Exercise: Leaving the images aside, transcribe all the data below exactly.

Given material:
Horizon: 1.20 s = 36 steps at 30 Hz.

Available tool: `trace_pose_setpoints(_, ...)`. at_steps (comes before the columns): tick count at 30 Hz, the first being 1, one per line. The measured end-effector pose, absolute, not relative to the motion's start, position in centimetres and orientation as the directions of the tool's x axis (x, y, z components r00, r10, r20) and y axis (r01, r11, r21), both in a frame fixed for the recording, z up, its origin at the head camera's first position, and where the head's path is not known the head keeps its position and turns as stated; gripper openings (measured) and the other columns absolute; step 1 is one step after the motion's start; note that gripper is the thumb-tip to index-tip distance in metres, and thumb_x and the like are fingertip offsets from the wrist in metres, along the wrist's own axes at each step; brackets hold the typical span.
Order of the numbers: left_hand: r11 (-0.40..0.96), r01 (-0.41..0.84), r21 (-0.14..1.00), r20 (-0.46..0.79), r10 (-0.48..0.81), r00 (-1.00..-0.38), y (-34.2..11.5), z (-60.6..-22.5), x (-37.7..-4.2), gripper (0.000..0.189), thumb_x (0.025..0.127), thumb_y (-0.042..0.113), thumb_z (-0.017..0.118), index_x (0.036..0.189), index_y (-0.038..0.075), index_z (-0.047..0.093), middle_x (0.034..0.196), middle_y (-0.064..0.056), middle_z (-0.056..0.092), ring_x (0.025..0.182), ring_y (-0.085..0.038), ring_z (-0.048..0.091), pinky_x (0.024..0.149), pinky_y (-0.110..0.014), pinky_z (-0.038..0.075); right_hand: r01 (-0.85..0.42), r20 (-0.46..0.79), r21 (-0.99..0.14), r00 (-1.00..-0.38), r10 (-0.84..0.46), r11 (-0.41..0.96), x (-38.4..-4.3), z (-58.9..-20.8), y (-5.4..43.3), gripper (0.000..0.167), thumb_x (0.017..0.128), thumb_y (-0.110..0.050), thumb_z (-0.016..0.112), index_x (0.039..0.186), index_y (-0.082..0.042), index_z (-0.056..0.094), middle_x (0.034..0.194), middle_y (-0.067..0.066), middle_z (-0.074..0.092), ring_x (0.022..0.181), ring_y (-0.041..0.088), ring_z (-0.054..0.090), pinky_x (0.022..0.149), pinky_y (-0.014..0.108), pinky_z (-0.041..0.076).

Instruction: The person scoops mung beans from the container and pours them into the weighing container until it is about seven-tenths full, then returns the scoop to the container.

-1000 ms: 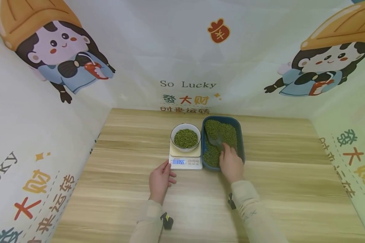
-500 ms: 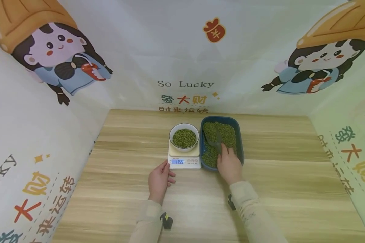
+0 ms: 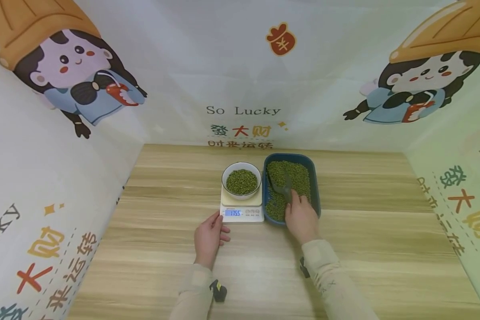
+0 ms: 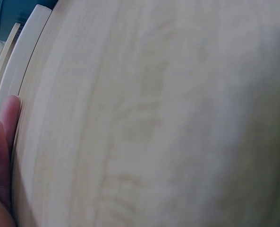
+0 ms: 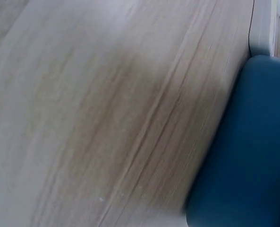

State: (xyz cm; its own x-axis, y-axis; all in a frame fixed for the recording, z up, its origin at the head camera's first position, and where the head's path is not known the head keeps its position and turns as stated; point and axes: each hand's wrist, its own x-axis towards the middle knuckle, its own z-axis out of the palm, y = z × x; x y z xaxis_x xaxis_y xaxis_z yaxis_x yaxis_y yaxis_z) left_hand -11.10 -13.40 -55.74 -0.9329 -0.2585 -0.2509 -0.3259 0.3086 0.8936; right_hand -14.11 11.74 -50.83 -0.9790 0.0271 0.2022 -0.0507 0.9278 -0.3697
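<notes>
My right hand grips the handle of a dark grey scoop. The scoop's head sits among green mung beans in a deep blue rectangular tub. To its left is a white kitchen scale whose lit display reads about 175.5. On the scale's plate stands a white, dark-rimmed bowl part filled with the same beans. My left hand touches the scale's front left corner, fingers loosely extended; in the left wrist view its fingers lie along the scale's edge.
The tub stands right beside the scale, and its wall fills the right of the right wrist view. Both stand on a wood-grain table. A printed cloth rises behind and on both sides.
The scoop has shifted slightly in the beans, and the heap at the tub's back left has flattened. The left hand stays at the scale, and the reading is unchanged. The whole view drifted a little.
</notes>
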Motion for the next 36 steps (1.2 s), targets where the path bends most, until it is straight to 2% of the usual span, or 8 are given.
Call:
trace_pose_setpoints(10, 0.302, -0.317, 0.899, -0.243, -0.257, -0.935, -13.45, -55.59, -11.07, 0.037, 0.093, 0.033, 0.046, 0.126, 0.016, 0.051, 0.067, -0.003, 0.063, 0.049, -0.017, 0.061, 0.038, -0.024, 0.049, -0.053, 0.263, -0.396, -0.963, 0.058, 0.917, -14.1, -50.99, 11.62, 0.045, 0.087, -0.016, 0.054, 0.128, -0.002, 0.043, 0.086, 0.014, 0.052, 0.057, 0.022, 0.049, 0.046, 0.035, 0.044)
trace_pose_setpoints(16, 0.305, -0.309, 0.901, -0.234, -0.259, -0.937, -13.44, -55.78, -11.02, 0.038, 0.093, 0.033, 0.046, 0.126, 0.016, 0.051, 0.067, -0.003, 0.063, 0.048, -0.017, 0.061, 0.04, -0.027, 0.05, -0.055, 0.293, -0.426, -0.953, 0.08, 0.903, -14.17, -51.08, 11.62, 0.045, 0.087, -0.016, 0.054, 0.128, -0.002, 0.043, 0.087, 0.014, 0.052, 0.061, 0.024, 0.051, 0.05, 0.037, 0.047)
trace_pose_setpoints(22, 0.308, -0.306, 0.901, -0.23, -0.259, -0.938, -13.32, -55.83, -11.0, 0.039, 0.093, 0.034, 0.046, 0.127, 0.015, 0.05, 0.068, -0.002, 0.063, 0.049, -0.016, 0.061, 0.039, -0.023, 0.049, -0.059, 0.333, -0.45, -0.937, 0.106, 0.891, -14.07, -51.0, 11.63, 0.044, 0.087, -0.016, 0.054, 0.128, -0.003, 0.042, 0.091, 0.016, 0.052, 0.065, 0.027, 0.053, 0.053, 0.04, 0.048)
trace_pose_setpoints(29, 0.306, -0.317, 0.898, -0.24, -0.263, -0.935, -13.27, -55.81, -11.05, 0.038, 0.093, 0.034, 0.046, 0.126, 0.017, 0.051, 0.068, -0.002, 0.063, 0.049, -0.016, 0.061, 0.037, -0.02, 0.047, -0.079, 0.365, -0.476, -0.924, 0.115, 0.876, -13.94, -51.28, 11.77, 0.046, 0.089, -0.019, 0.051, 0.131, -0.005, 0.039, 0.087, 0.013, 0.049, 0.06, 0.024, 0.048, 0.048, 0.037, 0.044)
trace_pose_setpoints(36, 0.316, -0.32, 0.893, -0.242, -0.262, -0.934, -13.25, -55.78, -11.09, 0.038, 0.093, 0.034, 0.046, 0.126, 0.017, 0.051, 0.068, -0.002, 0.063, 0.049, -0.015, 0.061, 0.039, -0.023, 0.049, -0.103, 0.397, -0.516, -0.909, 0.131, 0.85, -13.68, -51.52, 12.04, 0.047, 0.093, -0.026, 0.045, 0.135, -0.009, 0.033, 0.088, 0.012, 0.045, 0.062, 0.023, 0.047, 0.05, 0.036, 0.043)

Task result:
Horizon: 1.20 s = 36 steps at 30 Hz.

Available tool: `trace_pose_setpoints(_, ...)`. at_steps (comes before the columns): tick count at 30 Hz, the first being 1, one per line. The measured end-effector pose, absolute, not relative to the motion's start, position in centimetres and orientation as the directions of the tool's x axis (x, y, z components r00, r10, r20) and y axis (r01, r11, r21), both in a frame fixed for the recording, z up, its origin at the head camera's first position, and where the head's path is not known the head keeps its position and turns as stated; gripper openings (measured) and the other columns absolute; step 1 is one step after the motion's start; note that gripper is the thumb-tip to index-tip distance in metres, and thumb_x and the like are fingertip offsets from the wrist in metres, along the wrist's own axes at each step; brackets hold the typical span.
Order of the numbers: left_hand: r11 (-0.40..0.96), r01 (-0.41..0.84), r21 (-0.14..1.00), r20 (-0.46..0.79), r10 (-0.48..0.81), r00 (-1.00..-0.38), y (-34.2..11.5), z (-60.6..-22.5), x (-37.7..-4.2), gripper (0.000..0.189), thumb_x (0.025..0.127), thumb_y (-0.042..0.113), thumb_z (-0.017..0.118), index_x (0.036..0.189), index_y (-0.038..0.075), index_z (-0.047..0.093), middle_x (0.034..0.196), middle_y (-0.064..0.056), middle_z (-0.056..0.092), ring_x (0.025..0.182), ring_y (-0.085..0.038), ring_z (-0.048..0.091), pinky_x (0.024..0.149), pinky_y (-0.110..0.014), pinky_z (-0.038..0.075); right_hand: r01 (-0.85..0.42), r20 (-0.46..0.79), r21 (-0.99..0.14), r00 (-1.00..-0.38), r10 (-0.84..0.46), r11 (-0.41..0.96), x (-38.4..-4.3), z (-58.9..-20.8), y (-5.4..43.3), gripper (0.000..0.167), thumb_x (0.017..0.128), thumb_y (-0.110..0.050), thumb_z (-0.016..0.112), index_x (0.039..0.186), index_y (-0.082..0.042), index_z (-0.056..0.094), middle_x (0.034..0.194), middle_y (-0.067..0.066), middle_z (-0.074..0.092), ring_x (0.022..0.181), ring_y (-0.041..0.088), ring_z (-0.054..0.090), pinky_x (0.022..0.149), pinky_y (-0.014..0.108), pinky_z (-0.041..0.076).

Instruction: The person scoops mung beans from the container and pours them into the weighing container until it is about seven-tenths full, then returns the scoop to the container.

-1000 ms: 
-500 ms: 
+0 ms: 
+0 ms: 
+0 ms: 

State: (xyz cm; its own x-axis, y-axis; all in a frame fixed for the recording, z up, its origin at the head camera's first position, and where the head's path is not known the head keeps its position and turns as stated; point and axes: each hand's wrist, its own x-axis towards the middle knuckle, its own z-axis out of the palm, y = z × x; x y z xaxis_x xaxis_y xaxis_z yaxis_x yaxis_y yaxis_z) left_hand -11.10 -13.40 -55.74 -0.9329 -0.2585 -0.2509 -0.3259 0.3086 0.8936; right_hand -14.11 11.74 -50.83 -0.9790 0.0271 0.2022 -0.0507 0.9278 -0.3697
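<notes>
My right hand grips the handle of a dark grey scoop. The scoop's head sits among green mung beans in a deep blue rectangular tub. To its left is a white kitchen scale whose lit display reads about 175.5. On the scale's plate stands a white, dark-rimmed bowl part filled with the same beans. My left hand touches the scale's front left corner, fingers loosely extended; in the left wrist view its fingers lie along the scale's edge.
The tub stands right beside the scale, and its wall fills the right of the right wrist view. Both stand on a wood-grain table. A printed cloth rises behind and on both sides.
The scoop has shifted slightly in the beans, and the heap at the tub's back left has flattened. The left hand stays at the scale, and the reading is unchanged. The whole view drifted a little.
</notes>
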Motion for the next 36 steps (1.2 s), targets where the path bends most, until it is straight to 2% of the usual span, or 8 are given.
Call:
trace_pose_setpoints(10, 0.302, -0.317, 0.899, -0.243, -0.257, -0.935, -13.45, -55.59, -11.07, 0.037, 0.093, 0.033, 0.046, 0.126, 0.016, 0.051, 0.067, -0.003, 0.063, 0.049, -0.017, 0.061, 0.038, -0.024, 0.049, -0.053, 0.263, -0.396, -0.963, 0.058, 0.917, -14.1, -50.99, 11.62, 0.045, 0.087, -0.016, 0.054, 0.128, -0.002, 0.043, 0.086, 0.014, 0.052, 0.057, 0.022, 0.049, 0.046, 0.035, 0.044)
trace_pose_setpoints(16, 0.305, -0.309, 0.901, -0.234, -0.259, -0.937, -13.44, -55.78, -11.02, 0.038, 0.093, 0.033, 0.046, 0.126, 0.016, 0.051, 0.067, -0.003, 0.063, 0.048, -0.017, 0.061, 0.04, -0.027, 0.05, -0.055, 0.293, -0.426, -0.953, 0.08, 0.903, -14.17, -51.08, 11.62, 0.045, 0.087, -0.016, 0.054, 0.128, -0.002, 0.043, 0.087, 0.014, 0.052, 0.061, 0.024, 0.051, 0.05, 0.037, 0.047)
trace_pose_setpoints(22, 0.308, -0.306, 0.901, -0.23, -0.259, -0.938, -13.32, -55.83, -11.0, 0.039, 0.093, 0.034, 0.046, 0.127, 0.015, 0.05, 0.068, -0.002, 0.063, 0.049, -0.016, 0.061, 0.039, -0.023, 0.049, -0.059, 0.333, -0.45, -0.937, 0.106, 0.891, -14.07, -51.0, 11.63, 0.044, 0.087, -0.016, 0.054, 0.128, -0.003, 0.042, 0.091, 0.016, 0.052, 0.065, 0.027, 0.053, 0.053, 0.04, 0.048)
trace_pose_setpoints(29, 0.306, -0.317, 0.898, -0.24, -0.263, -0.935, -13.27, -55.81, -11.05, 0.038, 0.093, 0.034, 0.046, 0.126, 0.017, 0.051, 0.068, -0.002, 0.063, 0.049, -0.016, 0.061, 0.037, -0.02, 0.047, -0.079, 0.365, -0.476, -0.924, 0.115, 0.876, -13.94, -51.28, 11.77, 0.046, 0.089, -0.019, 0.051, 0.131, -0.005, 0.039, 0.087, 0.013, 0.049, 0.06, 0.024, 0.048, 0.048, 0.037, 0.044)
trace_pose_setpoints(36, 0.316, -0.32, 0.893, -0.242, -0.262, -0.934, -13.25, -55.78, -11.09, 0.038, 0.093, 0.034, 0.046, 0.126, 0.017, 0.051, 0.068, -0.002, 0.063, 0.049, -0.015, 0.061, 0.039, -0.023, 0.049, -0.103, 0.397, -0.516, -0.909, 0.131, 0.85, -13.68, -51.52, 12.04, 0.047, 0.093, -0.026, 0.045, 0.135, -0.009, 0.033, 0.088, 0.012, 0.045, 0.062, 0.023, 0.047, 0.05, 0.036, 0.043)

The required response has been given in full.